Insta consignar que, na condição de julgador, destinatário final das provas produzidas, calcado no princípio da persuasão racional, concluo que os elementos da prova já produzidos são suficientes para a formação do meu convencimento, sendo despicienda a oitiva da testemunha, mormente pelo fato da defesa já ter adiantado em sua peça colacionada às fls. 699/790, que objetiva somente demonstrar a boa-fé do processado, por meio da oitiva da servidora, a qual confirmaria que a entrevista concedida à CBN tinha como “propósito abordar outros temas, e que foi tão-só em razão de uma pergunta descontextualizada de um jornalista que surgiu a discussão sobre o teor de decisão proferida pela Segunda Turma do Supremo Tribunal Federal”.

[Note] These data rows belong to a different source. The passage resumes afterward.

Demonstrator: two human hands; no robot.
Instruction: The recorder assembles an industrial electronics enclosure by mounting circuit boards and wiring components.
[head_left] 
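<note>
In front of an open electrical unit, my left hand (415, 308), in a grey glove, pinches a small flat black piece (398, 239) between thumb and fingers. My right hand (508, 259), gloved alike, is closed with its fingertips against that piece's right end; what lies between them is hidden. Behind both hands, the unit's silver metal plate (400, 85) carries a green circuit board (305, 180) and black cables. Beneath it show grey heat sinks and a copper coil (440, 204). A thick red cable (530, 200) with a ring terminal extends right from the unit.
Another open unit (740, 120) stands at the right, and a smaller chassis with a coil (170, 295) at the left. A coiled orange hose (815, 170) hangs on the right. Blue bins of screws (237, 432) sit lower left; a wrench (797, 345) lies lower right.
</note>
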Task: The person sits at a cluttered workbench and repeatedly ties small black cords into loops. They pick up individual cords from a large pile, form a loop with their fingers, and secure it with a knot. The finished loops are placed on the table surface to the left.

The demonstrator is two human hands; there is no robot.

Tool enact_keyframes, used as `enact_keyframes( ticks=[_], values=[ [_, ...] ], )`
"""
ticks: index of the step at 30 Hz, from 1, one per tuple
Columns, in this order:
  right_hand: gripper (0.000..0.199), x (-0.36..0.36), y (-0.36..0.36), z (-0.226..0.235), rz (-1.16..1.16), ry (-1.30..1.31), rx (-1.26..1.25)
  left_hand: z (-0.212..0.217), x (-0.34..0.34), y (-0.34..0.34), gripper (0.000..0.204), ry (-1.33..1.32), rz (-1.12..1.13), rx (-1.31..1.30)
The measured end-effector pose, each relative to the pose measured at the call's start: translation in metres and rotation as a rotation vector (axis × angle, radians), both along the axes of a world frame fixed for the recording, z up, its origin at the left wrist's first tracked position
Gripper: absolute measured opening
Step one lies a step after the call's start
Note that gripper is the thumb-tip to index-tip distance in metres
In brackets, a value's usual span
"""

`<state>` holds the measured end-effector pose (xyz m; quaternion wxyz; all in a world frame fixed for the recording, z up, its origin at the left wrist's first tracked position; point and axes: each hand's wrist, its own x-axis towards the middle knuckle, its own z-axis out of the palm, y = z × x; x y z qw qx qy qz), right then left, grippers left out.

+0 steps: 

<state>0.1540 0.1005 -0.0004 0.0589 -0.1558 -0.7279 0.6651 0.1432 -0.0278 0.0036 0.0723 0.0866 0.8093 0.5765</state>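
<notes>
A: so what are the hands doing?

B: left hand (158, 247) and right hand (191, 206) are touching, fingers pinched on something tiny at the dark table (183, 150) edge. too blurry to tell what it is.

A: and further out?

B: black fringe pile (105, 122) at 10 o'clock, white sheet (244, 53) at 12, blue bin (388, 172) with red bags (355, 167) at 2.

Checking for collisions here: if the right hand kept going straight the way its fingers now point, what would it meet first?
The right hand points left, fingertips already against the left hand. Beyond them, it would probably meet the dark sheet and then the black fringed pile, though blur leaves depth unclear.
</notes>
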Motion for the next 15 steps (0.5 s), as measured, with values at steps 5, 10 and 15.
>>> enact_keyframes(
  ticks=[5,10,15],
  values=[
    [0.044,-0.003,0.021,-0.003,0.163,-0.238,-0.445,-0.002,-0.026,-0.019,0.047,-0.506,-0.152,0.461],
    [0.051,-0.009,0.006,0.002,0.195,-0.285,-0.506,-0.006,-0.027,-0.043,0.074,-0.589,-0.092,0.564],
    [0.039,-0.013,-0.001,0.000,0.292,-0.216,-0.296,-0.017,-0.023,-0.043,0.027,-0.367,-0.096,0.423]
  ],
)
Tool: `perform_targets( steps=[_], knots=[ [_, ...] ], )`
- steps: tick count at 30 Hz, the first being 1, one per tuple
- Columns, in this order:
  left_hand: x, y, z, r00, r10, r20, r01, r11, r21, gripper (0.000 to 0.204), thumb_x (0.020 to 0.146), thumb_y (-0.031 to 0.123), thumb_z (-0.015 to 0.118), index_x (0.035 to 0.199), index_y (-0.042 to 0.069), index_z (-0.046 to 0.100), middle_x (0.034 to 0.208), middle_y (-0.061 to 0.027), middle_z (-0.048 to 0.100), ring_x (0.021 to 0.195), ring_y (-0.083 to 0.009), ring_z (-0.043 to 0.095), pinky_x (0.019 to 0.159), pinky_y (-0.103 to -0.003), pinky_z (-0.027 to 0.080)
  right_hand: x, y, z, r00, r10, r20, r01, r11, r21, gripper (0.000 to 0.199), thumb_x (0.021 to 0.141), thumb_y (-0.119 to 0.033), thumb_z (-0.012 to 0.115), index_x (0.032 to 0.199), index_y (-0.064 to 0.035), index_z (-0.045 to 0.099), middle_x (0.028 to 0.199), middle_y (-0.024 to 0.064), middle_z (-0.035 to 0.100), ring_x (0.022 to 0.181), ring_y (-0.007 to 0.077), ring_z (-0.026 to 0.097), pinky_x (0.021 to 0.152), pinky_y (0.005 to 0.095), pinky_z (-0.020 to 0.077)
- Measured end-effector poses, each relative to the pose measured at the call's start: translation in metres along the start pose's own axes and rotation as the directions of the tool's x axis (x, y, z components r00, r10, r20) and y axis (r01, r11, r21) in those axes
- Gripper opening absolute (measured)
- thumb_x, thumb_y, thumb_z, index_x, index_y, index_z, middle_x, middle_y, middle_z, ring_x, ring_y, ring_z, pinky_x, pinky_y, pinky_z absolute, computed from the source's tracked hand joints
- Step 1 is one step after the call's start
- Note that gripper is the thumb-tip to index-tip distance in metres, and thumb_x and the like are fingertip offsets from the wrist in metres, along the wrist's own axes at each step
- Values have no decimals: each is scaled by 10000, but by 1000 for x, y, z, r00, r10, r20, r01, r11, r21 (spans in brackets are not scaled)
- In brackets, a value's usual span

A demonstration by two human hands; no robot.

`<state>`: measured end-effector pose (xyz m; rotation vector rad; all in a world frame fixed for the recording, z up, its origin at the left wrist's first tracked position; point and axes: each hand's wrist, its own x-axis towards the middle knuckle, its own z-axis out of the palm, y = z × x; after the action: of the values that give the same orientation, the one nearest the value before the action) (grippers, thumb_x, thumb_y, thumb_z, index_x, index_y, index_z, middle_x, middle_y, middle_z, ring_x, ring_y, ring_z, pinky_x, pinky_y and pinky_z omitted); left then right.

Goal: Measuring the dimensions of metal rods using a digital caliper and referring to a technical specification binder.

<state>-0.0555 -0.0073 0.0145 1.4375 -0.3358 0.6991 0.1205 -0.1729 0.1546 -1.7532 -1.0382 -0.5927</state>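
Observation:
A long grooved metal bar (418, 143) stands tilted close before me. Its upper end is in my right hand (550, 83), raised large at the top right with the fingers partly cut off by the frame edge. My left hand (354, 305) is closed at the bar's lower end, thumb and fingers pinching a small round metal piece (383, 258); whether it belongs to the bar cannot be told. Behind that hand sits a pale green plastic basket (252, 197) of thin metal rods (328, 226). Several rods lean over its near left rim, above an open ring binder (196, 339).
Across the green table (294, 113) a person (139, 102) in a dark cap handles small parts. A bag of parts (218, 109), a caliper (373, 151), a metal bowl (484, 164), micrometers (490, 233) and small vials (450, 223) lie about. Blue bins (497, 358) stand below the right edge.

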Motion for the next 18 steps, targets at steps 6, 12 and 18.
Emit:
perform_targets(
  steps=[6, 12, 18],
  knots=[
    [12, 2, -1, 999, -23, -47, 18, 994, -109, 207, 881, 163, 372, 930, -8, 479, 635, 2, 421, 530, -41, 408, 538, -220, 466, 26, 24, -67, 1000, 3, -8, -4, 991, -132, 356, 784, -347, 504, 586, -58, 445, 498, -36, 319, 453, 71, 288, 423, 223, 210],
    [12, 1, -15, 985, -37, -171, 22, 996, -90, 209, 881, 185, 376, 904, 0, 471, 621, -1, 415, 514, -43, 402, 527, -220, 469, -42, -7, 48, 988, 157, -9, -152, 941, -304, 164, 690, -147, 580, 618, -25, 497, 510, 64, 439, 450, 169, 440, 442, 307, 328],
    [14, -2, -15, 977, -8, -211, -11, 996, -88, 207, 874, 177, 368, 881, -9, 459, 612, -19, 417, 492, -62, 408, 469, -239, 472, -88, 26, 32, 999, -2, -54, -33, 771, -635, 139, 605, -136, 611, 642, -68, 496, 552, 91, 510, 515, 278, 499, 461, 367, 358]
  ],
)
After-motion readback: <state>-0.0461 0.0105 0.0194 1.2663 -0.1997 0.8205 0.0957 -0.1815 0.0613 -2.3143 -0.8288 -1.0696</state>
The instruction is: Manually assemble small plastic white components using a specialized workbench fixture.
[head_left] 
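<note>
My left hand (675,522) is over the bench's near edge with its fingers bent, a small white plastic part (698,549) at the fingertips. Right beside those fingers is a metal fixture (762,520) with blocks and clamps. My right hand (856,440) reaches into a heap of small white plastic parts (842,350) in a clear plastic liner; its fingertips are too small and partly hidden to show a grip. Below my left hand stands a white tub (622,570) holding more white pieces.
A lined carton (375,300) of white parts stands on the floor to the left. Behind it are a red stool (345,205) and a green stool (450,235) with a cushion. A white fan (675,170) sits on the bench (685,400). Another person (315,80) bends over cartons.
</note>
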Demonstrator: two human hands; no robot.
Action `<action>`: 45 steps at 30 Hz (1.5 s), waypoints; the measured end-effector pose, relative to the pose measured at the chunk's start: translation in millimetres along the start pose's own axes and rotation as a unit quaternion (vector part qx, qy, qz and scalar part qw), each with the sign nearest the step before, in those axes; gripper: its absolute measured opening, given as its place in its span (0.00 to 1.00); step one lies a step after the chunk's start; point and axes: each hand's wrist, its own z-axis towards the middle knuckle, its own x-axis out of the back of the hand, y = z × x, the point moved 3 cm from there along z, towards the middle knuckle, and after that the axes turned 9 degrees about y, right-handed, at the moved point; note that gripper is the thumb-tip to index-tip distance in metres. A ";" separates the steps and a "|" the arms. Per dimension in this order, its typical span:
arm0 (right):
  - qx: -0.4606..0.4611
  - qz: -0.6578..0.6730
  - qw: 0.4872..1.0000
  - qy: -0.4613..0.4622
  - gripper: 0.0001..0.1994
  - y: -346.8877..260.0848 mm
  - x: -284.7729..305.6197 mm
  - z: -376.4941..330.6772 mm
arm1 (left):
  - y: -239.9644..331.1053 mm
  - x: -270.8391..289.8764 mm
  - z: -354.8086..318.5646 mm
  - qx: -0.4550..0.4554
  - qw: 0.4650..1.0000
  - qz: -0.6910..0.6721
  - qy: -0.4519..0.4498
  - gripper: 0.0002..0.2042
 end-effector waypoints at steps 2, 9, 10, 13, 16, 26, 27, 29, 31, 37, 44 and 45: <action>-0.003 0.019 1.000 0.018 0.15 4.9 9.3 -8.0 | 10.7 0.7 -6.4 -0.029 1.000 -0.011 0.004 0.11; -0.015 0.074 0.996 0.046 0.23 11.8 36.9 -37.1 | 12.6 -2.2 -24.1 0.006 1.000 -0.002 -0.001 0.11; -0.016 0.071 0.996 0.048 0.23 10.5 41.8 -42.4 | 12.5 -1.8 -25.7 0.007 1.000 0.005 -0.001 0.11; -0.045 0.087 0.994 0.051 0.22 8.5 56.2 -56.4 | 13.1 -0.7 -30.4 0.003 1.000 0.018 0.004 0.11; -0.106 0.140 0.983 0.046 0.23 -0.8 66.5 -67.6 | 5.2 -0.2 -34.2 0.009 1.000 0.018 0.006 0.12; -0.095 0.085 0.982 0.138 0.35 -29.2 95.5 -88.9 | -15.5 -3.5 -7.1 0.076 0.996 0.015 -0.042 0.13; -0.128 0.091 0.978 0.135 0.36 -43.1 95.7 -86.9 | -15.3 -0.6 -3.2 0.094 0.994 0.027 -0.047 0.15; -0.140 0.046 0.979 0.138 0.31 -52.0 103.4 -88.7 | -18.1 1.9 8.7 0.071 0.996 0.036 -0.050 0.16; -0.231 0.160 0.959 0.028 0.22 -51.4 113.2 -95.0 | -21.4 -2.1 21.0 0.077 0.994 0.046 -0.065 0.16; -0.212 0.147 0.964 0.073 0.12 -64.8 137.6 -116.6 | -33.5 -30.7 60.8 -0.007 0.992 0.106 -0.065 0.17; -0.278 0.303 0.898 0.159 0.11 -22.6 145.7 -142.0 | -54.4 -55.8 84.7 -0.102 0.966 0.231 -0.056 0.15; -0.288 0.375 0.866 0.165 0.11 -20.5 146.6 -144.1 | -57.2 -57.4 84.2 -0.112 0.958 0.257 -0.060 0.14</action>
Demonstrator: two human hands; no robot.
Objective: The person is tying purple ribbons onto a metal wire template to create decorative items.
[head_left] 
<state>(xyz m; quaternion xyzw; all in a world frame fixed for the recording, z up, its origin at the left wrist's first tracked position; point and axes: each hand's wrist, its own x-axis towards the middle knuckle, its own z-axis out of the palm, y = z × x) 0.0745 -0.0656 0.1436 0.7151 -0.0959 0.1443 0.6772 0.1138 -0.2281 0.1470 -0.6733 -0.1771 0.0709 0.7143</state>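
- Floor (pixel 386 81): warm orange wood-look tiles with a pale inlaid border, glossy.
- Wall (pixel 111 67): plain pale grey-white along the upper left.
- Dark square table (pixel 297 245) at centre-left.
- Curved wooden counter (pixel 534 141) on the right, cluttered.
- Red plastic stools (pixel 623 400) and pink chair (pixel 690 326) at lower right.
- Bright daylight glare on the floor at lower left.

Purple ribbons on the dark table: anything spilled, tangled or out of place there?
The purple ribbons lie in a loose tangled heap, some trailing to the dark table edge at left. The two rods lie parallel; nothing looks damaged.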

Ou seja, em 27 de setembro a defesa já sabia que o conselheiro não mais ouviria a testemunha por conta das férias dela, da pouca importância que dava ao seu testemunho e da ameaça de prescrição do caso. Dallagnol e seus advogados poderiam ter recorrido disso imediatamente, mas só foram ajuizar a ação para impor o depoimento da jornalista no dia 11 de novembro, 31 dias úteis (ou 45 dias corridos) após Bandeira de Mello Filho abrir mão do testemunho. Algo que, sem dúvida, cheira a mera procrastinação.,

A decisão da 5ª Vara, como já se disse, acabou cassada por Fux, na última sexta-feira, dentro da Reclamação 38.066 interposta pela AGU, alegando mais uma vez a usurpação do poder do STF pelo juizado de primeiro grau, tal como o próprio ministro reconheceu anteriormente. Isto, aliás, foi destacado pelo conselheiro Bandeira de Mello no ofício dirigido à AGU. Ali ele expôs:

Parece-me, assim, que a defesa do acusado, mesmo já ciente do entendimento externado pelo Ministro Luiz Fux nos autos da Reclamação Disciplinar nº 37.840, utilizou-se mais uma vez do subterfúgio de acionar a primeira instância da Justiça Federal para buscar a suspensão do julgamento do feito, numa manobra que buscou se esquivar do cumprimento daquilo que determinara a decisão do STF.”

O “subterfúgio” apontado pelo conselheiro acabou sendo desmontado, sem que a defesa conseguisse, pela via judicial, adiar novamente o julgamento do mérito do PAD. Resta ao plenário do Conselho Nacional do Ministério Público encarar a questão e decidir se o procurador, como cidadão, apenas fez uso do seu direito de livre manifestação do pensamento ou, ao fazê-lo, extrapolou nos comentários, desrespeitando e ofendendo ministros da mais alta corte do país, o que significa a falta de decoro.

Aparentemente a decisão será tomada nesta terça-feira. A não ser que algum conselheiro resolva pedir vistas do caso, arriscando colocar no seu colo o risco da prescrição do processo. Medida que, sem dúvida, provocará a impunidade do procurador. Mas jamais lhe retirará a pecha de ter fugido do julgamento que, em última análise, pode até lhe absolver.